Ce dernier hadith montre clairement que le prophète de l’islam qui aurait pu emprunter aux riches musulmans à l’instar de son compagnon et gendre Othman Ibn Affane, avait plutôt choisi de s’adresser directement au commerçant juif, laissant comprendre, que dans ses relations humaines, il ne faisait aucune différence entre juifs et musulmans.


Après l’invasion de l’armée mongole et la mise à sac de Bagdad en 1258 et le massacre de plus de 90 000 de ses habitants, des milliers de musulmans, juifs et chrétiens ont été faits prisonniers par les mongoles. Dans les négociations pour leur libération, les mongoles avaient proposé la libération des musulmans et le maintien en détention de leurs concitoyens juifs et chrétiens. Le négociateur musulman a rejeté la proposition et exigé la libération en priorité des juifs et chrétiens.

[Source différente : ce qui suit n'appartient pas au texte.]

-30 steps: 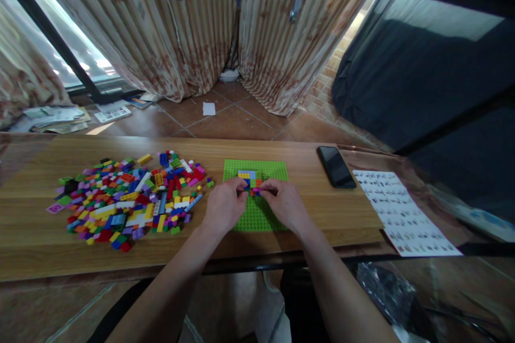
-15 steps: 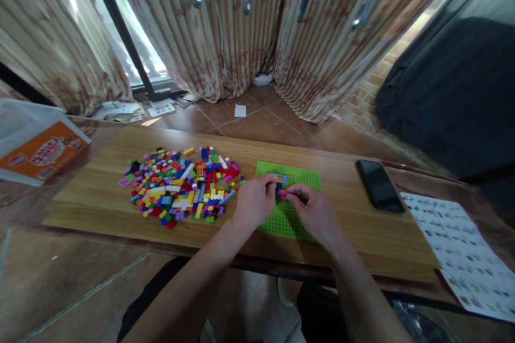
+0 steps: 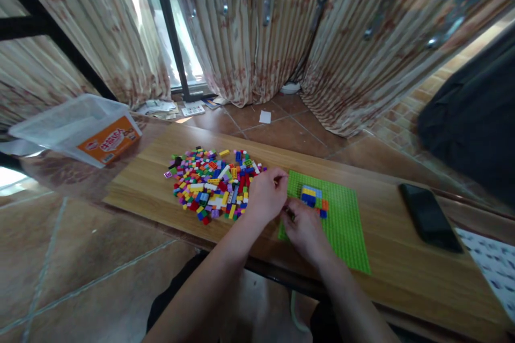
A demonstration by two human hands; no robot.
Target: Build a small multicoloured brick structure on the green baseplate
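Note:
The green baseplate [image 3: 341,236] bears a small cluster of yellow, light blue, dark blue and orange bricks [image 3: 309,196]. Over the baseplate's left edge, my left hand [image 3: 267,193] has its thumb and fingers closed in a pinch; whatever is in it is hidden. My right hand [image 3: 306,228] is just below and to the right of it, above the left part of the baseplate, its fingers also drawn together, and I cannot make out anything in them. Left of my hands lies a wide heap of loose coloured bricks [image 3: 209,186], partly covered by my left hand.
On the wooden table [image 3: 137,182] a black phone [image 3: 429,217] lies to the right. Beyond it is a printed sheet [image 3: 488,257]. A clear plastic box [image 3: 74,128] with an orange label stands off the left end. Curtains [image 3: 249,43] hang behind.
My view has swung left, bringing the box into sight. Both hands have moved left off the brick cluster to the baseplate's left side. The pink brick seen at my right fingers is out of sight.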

Plus récemment en 1941, le Maroc, sous protectorat français, appelé par les forces d’occupation françaises de Vichy et des nazis à appliquer les lois discriminatoires de Vichy aux 250 000 juifs du Maroc, le sultan Mohammed V  y a opposé un refus catégorique en rappelant qu’il n’y avaient pas de juifs au Maroc, seulement des sujets. Le roi Mohammed VI à l’occasion de la réception organisée, en 2015, par l’institut mondial d’études juives, Kivunim en l’honneur du Feu le roi Mohammed V, avait déclaré dans un discours lu par son conseiller André Azulay : « Aujourd’hui, nous avons besoin, plus que jamais, de méditer les leçons et la pertinence de cette partie de l’histoire afin de nous lever plus puissamment contre les aberrations mortelles de ceux qui détournent nos cultures, nos religions et nos civilisations, … », avant d’ajouter : « En capitalisant sur la profondeur et la résilience de l’héritage laissé par mon grand-père vénéré Sa Majesté Mohammed V, nous pouvons, ensemble, énoncer pour récupérer les étendues perdues de la raison et du respect mutuel qui ont disparu de nombreuses régions du monde».


Une violence des actes qui nait de la confusion et du désordre des esprits 


Incontestablement, le conflit israélo-palestinien n’a cessé d’être instrumentalisé par les extrémistes de tout bords pour semer la division et la discorde entre juifs et musulmans de France.

Juifs, Chrétiens et Musulmans ont des liens historiques et spirituels forts avec la terre de Palestine. La souffrance des populations de cette région du monde qui aspirent à une paix qui tarde à venir, ne peut laisser personne indifférent.

Cependant, ceux qui prétendent défendre la cause palestinienne en s’attaquant aux juifs de France sont définitivement disqualifiés. Leur attitude outre qu’elle est injuste, lâche et immorale, elle nuit aux intérêts du peuple palestinien et ne sert en rien la paix.

Par ailleurs, le soutien inconditionnel de certains à la politique du gouvernement israélien actuel au point d’accuser d’antisémitisme tout opposant à cette politique est une aberration qui crée la confusion et ne sert pas la paix. Evoquant les concepts d’antisémitisme et d’antisionisme et la confusion qui les entourent, Jacques Attali avait proposé de qualifier l’opposition à la politique du gouvernement israélien d’« antibibisme» en référence au diminutif de Benyamin Netanyahu. Il considère que « rien n’est plus dangereux que la confusion des concepts. En particulier de ceux qui visent à désigner ce à quoi on s’oppose. En général une telle confusion est un préalable au désordre des esprits et à la violence des actes ».[4]

Juifs et musulmans de France, nous avons beaucoup de choses en commun, comme croyants, comme hommes et comme citoyens d’une même patrie. Abraham, Isaac, Ismaël, Jacob, Joseph, Moïse, Aron sont pour nous des mêmes modèles de foi en Dieu l’Unique. Nous avons en commun de nombreux rites et pratiques. Nous vivons une époque marquée par de multiples signes d’angoisse, nous devons nous montrer porteurs de signes d’espérance.


[1] Sahih El Boukhari, hadith numéro 6516

[2] Sahih El Boukhari, hadith numéro 1312

[3] Sahih El Boukhari, hadith numéro 2916 et Sahih Muslim , hadith numéro 1603

[4] Attali.com, Anti-tout, et n’importe quoi.


 

Mohammed Moussaoui, président de l'Union des Mosquées de France (UMF).